4.0 Frame Engine Description
The Frame Engine is the heart of the MDS213. It coordinates all data movements, ensuring fair allocation of the
memory bandwidth and the XPipe bandwidth.
When frame data is received from a MAC port, it is temporarily stored in the MAC Rx FIFO until the Frame Engine
moves it to the chip's external memory one granule (128-byte-or-less fragment of frame data) at a time. The Frame
Engine then issues the Search Engine a switching request that includes the source MAC address, the destination
MAC address, and the VLAN tag. After the Search Engine has resolved the address, it transfers the information
back to the Frame Engine via a switching response that includes the destination port and frame type (e.g. unicast or
multicast).
When the destination port is idle, the frame data is fetched from the memory and is written to the destination port's
MAC Tx FIFO. However, when the destination port is busy transmitting another frame, the Frame Engine writes a
transmission job that includes a frame handle for future identification. These transmission jobs are stored in the
destination port's transmission scheduling queues (TxQ). There are four TxQs per port, one for each priority class.
When the destination port is ready, the Frame Engine selects the head-of-line job from a TxQ. The frame, specified
by the job, will be fetched from the memory and will be written to the MAC TxFIFO.
For unicast frames, if the destination device is local (i.e., the destination port is located in the same device), the
Frame Engine writes a job into the destination port's transmission scheduling queue (TxQ). The Transmit DMA
(TxDMA) moves the frame data to the MAC Tx FIFO once the frame's transmission job is selected for transmission.
If the destination device is remote (i.e., the destination port is located on another device, and can only be reached
through the XPipe), all signaling between the two devices are sent as XPipe messages. The Frame Engine sends a
scheduling request message via the XPipe to the destination port. This message asks the remote Frame Engine to
write a job into the destination port's TxQ. When that job is selected, the remote Frame Engine sends a data
request message via the XPipe to the local Frame Engine. Reception of a data request message triggers the
forwarding engine module to forward the frame data to the destination port, one granule at a time through the XPipe
until the end of file (EOF) safely arrives at the remote port's MAC TxFIFO.
For multicast frames, the process is slightly different. The Frame Engine uses the VLAN index, which is part of the
search result, to identify the destination ports. For local destination ports, the Frame Engine writes a job to each
port's TxQ. When a transmission job is selected, the TxDMA moves data from the memory to the MAC Tx FIFO.
Multicast frame data is sent multiple times, until all local destination ports' requests are satisfied.

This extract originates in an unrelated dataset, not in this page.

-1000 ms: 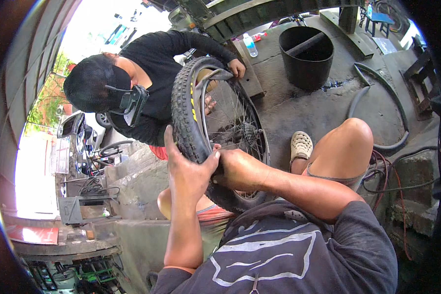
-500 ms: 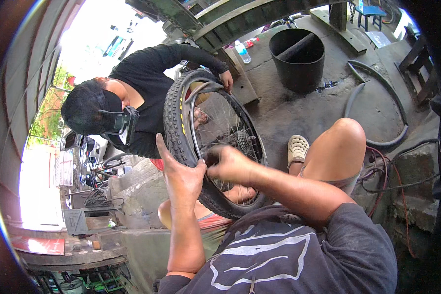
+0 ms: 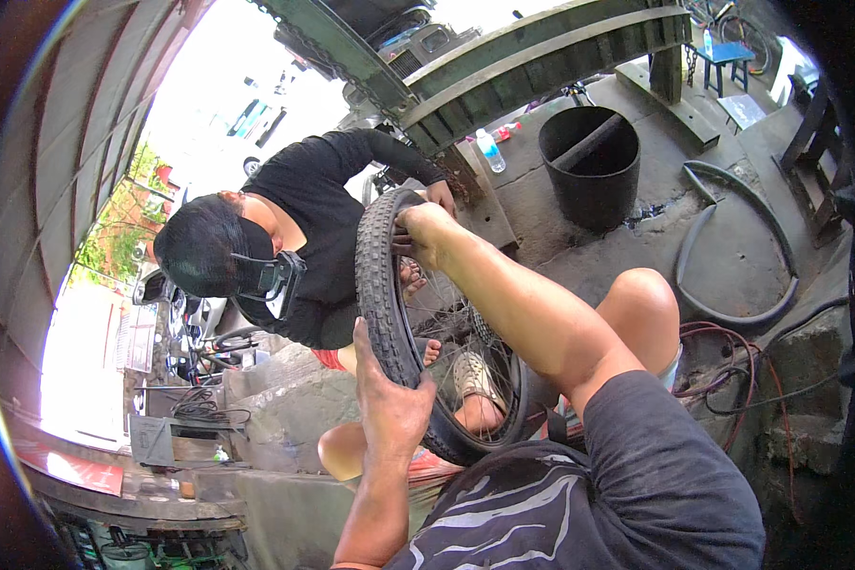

For a VLAN that includes remote destination ports, the multicast frame data is forwarded once through the XPipe
and then stored in the remote device's memory. The remote Frame Engine processes this multicast frame as if it
came from a local port.
A frame is stored in a Frame Data Buffer (FDB) until it is transmitted. FDBs are external, located in a MDS213's
frame buffer memory. To keep track of per-frame control information, the Frame Engine maintains one Frame
Control Buffer (FCB) per frame. FCBs are internal. Since the Frame Engine does not access the external memory
for frame control information, this conserves memory bandwidth for better performance.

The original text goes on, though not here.